1950s Bathroom / Bar Graffiti
December 31, 2012 8:09 AM   Subscribe

I'm helping the art director on a 1950s period webisode series. There are a few shots which are inside of a bar bathroom. We're interested in recreating graffiti that would have existed in that era and before, since the bar has been open about twenty years. I've come across references to 'Kilroy was here', but not much else. Can anyone help me out?
posted by edaptlab to Media & Arts (3 answers total) 1 user marked this as a favorite
The favorite 1950s graffito I've ever seen referenced was this one:

My mother made me a homosexual.
If I get her the yarn, will she make me one, too?

Kinsey actually did a study of bathroom graffiti as part of his research into human sexuality; it was published in the early 50s, so if you can get your hands on it, it should be a great resource.
posted by Sidhedevil at 8:18 AM on December 31, 2012 [2 favorites]

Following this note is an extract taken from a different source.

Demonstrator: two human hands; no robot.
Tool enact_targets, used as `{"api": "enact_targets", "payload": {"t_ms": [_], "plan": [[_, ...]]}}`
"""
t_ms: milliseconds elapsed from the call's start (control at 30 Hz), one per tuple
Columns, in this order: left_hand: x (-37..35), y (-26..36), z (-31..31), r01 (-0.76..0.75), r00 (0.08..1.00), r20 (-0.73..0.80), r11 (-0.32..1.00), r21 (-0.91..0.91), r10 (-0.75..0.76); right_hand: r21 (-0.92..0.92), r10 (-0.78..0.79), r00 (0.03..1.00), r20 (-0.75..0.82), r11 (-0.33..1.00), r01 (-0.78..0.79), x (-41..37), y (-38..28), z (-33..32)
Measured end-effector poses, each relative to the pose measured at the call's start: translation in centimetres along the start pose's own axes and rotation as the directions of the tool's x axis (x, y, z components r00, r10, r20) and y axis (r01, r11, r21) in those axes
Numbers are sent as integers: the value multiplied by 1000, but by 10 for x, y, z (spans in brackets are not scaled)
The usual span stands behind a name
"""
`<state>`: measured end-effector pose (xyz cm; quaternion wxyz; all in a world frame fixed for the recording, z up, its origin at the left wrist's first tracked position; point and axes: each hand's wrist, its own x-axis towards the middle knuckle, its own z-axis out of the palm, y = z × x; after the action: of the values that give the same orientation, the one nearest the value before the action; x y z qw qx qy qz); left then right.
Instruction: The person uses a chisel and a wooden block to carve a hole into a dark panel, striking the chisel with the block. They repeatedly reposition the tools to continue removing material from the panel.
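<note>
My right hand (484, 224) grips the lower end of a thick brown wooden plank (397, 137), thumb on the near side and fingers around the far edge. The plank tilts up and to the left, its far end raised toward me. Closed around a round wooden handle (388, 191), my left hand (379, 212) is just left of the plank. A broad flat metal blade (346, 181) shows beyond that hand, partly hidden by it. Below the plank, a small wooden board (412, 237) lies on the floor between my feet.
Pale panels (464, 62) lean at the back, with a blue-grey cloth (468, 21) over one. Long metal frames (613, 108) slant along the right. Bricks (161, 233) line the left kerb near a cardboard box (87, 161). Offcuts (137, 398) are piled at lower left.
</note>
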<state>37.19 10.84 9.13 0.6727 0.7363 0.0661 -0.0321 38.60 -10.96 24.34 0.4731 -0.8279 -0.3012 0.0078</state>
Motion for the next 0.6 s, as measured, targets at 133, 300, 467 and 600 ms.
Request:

Did you come across the various articles on the Toilet Psychology book by Nick Haslam that were floating around not too long ago? Many of them quoted this part in particular:

Alfred Kinsey was one of the first researchers to enter the field, surveying the walls of more than 300 public toilets in the early 1950s and finding more erotic content in men’s and more romantic content in women’s. Later research has found that men’s graffiti also tend to be more scatological, insulting, prejudiced, and image-based, and less likely to offer advice or otherwise respond to previous remarks.

Theorists have struggled to explain differences such as these. True to his time, Kinsey ascribed them to women’s supposedly greater regard for social conventions and lesser sexual responsiveness. Psychoanalytic writers proposed that graffiti writing was a form of ‘phallic expression’ or that men pursued it out of an unconscious envy of women’s capacity for childbirth. Semioticians argued that men’s toilet graffiti signify and express political dominance, whereas women’s respond to their subordination. Social identity theorists proposed that gender differences in latrinalia reflect the salience of gender in segregated public bathrooms: rather than merely revealing their real, underlying differences, women and men polarise their behaviour in these gender-marked settings so as to exaggerate their femaleness or maleness.

More recently still, toilet graffiti seems to have gone into decline. Arguably in the internet age there is little point writing taboo thoughts on bathroom walls: why scribble for a meagre one-at-a-time audience when you can make equally vulgar anonymous comments on a public discussion board or chatroom?

posted by peagood at 8:19 AM on December 31, 2012

There are several books out there about the history of graffiti. This one looks comprehensive, and it also seems to delve into the graffiti of specific cities.